# WORK REQUIRED:
A word-for-word copy of the following listing is needed. Leave out its images.

# INFORMATION SUPPLIED:
------

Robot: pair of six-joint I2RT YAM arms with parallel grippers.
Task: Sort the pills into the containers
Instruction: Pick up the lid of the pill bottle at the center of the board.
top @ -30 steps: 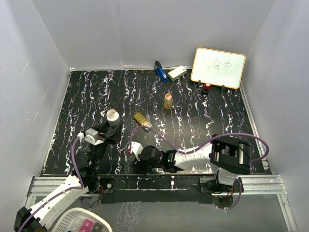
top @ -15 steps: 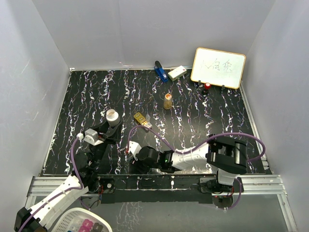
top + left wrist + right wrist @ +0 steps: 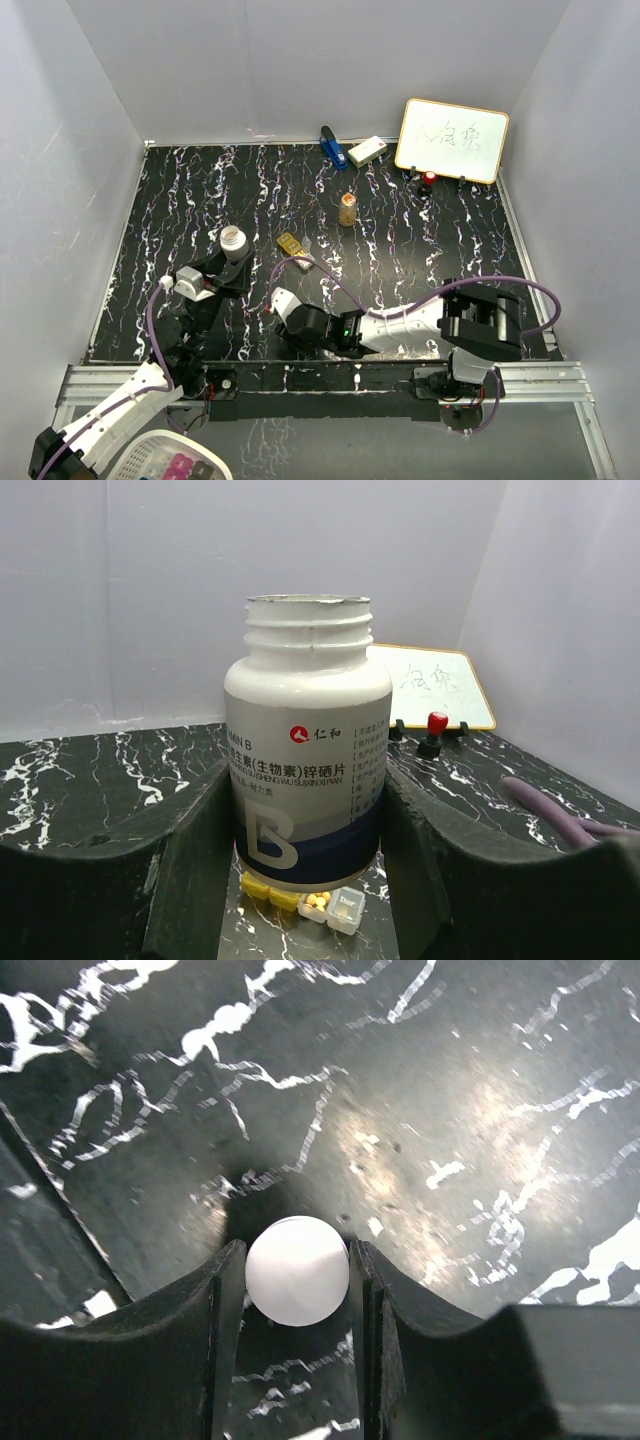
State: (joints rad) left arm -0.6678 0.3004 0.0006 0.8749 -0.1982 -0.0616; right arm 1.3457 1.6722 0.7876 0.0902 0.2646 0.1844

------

# TASK ANSWER:
Robot: pair of six-joint I2RT YAM arms with parallel grippers.
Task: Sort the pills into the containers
Instruction: Pick up the lid of the pill bottle at the center of the board.
top @ -30 steps: 
top @ -15 steps: 
top + left wrist + right wrist @ +0 steps: 
State: (joints rad) left arm -0.6678 0.3004 0.0006 0.8749 -0.1982 -0.0616; right arm 1.3457 1.6722 0.7876 0.0902 0.2646 0.1844

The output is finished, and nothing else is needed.